Der Hauptteil des Buches besteht aus 366 Seiten, dem Weg durch ein ganzes Kalenderjahr vergleichbar. Diese Seiten sind, wie ein Losungsbuch, nach demselben Muster aufgebaut. In der Mitte der Seite begegnet, in hervorgehobenem Druck,jeweils ein kurzer Satz, ein “Leid-Satz”, Stimmen der Trauer verdichtet, unverstellt, direkt. Die ersten lauten etwa: „Es ist nichts mehr, wie es war” (1). „Wir sind vom Tod überfallen worden” (2). „Ich stehe neben mir”(4). Am Ende heißt es: „Wir sind in Gottes Hand aufgehoben und getröstet. Unsere Toten auch” (364). „Ich habe überlebt!” (365) Dir Trauer bleibt (m)ein Lebensthema” (366). Der Vergleich von Anfangs- und Schluss-Stimmen zeigt, wie groß die Wegstrecke ist, die hier zurückgelegt wurde, in Trauer-Arbeit, in Trost- Schritten. Doch geht es nicht um einen geradlinigen, unumkehrbaren Weg. Die Autoren ermuntern darum, irgendwo aufzuschlagen und sich einzuhören. Der Leid-Faden für das Trauerjahr ist zwar in fünf Abschnitte gegliedert: “Zu Tod erschrocken” – “Tödlich getroffen” – “Tod und Leben” – “Leben und Tod” – “Tod-sicher werden”. Aber ein lebendiger Prozess des Durchleidens von Trauer fügt sich, wie die Autoren betonen, keinen schematischen Regeln. Niemals sind Rückfälle, Umwege, Irrwege auszuschließen.

Oberhalb und unterhalb des Kernsatzes auf jeder Seite finden sich zwei knappe Anmerkungen. Oben die deutende Stimme der Psychologin, unten die des Theologen. Oben schreibt Marthe Kuhm aus psychologischer Sicht, behutsam, wie ein Satz der Trauer gemeint sein kann. Unten die Anmerkungen des Seelsorgers Ludwig Burgdörfer, kurze “meditative Sätze mit biblischen Anklängen” (S. 8). Manchmal gibt Burgdörfer einfach biblische Zitate dazu. Nicht an jedem Tag! Bezeichnend für die Vorsicht vor allem “leidigen”, weil unzeit-gemäßen Trösten ist der Verzicht auf biblische Worte in den ersten Wochen. Sehe ich recht, so kommt das erste biblische Zitat am 54. Tag. Es ist der Verlassenheits-Schrei des Christus am Kreuz: “Mein Gott, warum hast du mich verlassen?” Viele weitere biblische Zitate bringen, mit Worten aus dem Psalter und aus Hiob, die Klage und die Rufe nach Hilfe zur Sprache.

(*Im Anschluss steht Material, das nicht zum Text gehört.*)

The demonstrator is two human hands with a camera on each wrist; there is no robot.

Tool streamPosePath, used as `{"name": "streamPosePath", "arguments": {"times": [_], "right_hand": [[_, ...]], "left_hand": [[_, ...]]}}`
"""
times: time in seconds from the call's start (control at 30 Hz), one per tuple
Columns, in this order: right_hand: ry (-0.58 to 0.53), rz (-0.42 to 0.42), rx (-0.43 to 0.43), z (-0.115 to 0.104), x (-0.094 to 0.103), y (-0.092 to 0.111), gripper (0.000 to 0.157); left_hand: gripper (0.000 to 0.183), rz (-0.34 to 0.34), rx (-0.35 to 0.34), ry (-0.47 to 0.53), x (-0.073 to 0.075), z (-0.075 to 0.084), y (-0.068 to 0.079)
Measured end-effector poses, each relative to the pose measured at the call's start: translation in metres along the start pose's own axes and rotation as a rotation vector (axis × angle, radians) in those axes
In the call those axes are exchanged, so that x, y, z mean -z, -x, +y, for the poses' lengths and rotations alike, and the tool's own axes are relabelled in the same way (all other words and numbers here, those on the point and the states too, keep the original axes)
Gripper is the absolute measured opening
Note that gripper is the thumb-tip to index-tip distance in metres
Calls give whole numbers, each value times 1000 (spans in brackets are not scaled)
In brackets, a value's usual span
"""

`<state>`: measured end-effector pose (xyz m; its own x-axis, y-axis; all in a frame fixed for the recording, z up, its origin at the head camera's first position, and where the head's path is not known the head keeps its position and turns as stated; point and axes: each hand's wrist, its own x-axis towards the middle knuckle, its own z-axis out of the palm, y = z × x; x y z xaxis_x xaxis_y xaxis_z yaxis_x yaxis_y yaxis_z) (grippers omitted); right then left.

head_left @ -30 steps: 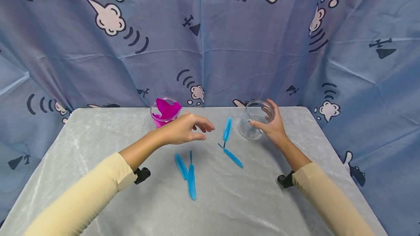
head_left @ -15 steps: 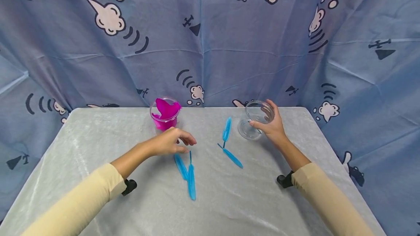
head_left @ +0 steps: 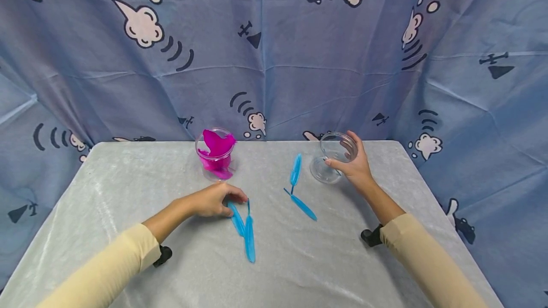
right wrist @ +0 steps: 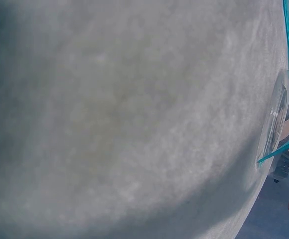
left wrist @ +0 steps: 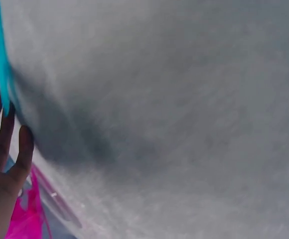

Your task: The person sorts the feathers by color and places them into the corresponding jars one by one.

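Note:
Two blue feathers (head_left: 249,244) lie close together on the table, left of centre. My left hand (head_left: 208,201) reaches over the shorter blue feather (head_left: 238,225), thumb and fingers around its upper tip. In the left wrist view the fingers (left wrist: 5,137) are mostly extended beside the feather; a firm pinch is not visible. My right hand (head_left: 357,163) grips a clear plastic cup (head_left: 322,169) by its side. Through the cup's wall in the right wrist view shows a thin blue feather piece (right wrist: 279,151); whether it lies inside I cannot tell.
A second clear cup (head_left: 198,146) stands at the back left, stuffed with magenta feathers (head_left: 217,144). Two more blue feathers (head_left: 295,170) lie between the cups. A grey cloth covers the table (head_left: 299,270), and a blue printed curtain (head_left: 278,51) hangs behind it.
My left hand has moved left and towards me, from above the middle of the table down to the left feather pair. The right hand and its cup have stayed in place.

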<state>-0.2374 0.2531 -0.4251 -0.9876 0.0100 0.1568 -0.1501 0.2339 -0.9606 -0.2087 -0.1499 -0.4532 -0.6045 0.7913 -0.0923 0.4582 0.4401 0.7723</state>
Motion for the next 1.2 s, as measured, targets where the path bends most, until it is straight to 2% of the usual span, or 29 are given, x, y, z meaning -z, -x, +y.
{"name": "streamPosePath", "arguments": {"times": [0.37,0.63,0.97,1.2], "right_hand": [[19,7,-1,0,-1,0,99],[23,7,-3,-2,-2,0,99],[21,8,-9,-1,-1,0,99],[19,7,-15,1,-1,0,99]], "left_hand": [[38,15,-16,-22,-7,-5,1],[36,13,24,9,-8,-4,0],[33,12,12,55,-5,-3,0],[30,42,-29,79,3,7,-1]]}}
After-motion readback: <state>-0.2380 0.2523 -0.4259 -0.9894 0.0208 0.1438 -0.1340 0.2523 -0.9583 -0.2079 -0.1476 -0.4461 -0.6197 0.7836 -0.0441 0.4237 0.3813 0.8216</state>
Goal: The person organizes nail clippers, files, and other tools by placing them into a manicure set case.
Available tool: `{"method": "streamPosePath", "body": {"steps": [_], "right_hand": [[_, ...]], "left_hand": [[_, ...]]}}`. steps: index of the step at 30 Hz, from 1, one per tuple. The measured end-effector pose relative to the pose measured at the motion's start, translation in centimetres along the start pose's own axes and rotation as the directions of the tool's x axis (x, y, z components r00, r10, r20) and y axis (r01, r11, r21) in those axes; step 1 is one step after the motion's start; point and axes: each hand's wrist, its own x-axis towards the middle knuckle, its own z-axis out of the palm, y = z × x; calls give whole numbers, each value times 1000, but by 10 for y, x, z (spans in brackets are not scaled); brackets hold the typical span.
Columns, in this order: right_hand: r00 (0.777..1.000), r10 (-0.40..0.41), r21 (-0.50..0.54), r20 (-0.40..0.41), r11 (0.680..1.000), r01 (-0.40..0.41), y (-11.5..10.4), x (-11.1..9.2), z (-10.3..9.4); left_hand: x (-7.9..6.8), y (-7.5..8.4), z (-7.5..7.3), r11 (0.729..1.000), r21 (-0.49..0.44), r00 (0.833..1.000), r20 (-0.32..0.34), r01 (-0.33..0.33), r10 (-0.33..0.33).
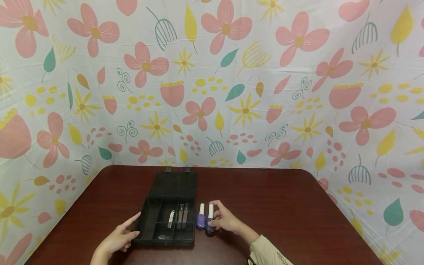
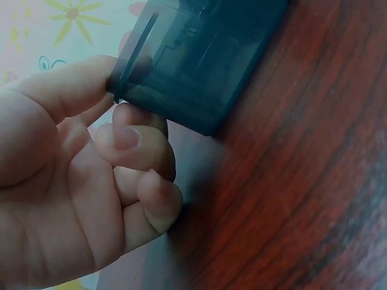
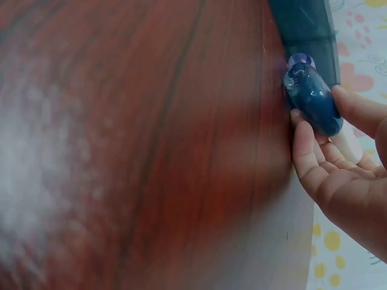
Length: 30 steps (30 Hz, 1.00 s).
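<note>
A black organizer box (image 1: 175,243) lies on the table with its lid (image 1: 173,184) folded back. My left hand (image 1: 116,239) touches its left side with the extended index finger and thumb; the other fingers curl loosely below the rim in the left wrist view. To the right of the box, my right hand (image 1: 226,219) pinches a dark blue nail polish bottle (image 3: 314,99) with a white cap, standing upright. Beside it, nearer the box, stands a purple nail polish bottle (image 1: 200,221), also white-capped. In the right wrist view the blue bottle partly hides the purple one.
Inside the box, a nail clipper (image 1: 170,219) and two slim, flat tools (image 1: 183,213) lie in the divided compartments. A small clear item (image 1: 162,237) sits in a front compartment. The dark red wooden table (image 1: 265,195) ends at a floral curtain (image 1: 251,110).
</note>
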Motion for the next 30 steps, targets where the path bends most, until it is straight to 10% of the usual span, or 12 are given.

Blätternd, betrachtend begegnen wir Tag um Tag diesem Dreiklang der Stimmen des Leids und der psychologisch-seelsorglichen Begleitung. Unmöglich, von dem Reichtum der Anmerkungen eine angemessene Vorstellung zu geben. Die große Erfahrung, aber auch Sprachkunst und Wort-Witz der Autoren geben zu denken. Nur ein einziges Beispiel: Als Nr.108 steht der Leid-Satz: „Bleibt mir weg mit der Mogelpackung Mitleid!” Dazu schreibt Marthe Kuhm: “Viele wollen mich trösten. Ich habe manchmal den Eindruck, dass sie mich vertrösten wollen, das Leid wegreden wollen. Die mogeln sich selbst durch! Ich will nicht vertröstet werden, ich brauche Hilfe im Aushalten! Als Trauernde spüre ich sehr fein heraus, wie das gemeint ist. Ich höre zwischen den Tönen, was echt und was gemogelt ist. In diesen Zeiten fallen die Masken, leider. Aber wer nicht gelitten hat, weiß auch nicht, wie man tröstet.” Burgdörfer merkt unten an: “Mit Mitleid/ kommt das Leid nicht weit./ Nicht weiter/ jedenfalls,/ wenn nicht mehr drin ist,/ als draufsteht./ Tut mir leid!” (S.124)

Ein solches Buch will und kann nicht in einem Zug verschlungen werden. Es kommt Lesern zu Hilfe, die Tag-weise lesen, die sich festhalten lassen. Wer das Buch auf sich wirken lässt, so ist es mir ergangen, der nimmt teil an dem vielstimmigen Chor der Trauernden um uns; er wird auch Schritte geführt, die weiterführen.

Ein Verzeichnis der wichtigen Motive (leider nicht der biblischen Stellen) und weiterführende Literatur stehen am Ende. Ein Buch, das für das persönliche Lesen und für die Seelsorge-Arbeit mit Gruppen hilfreich ist. Sehr zu empfehlen!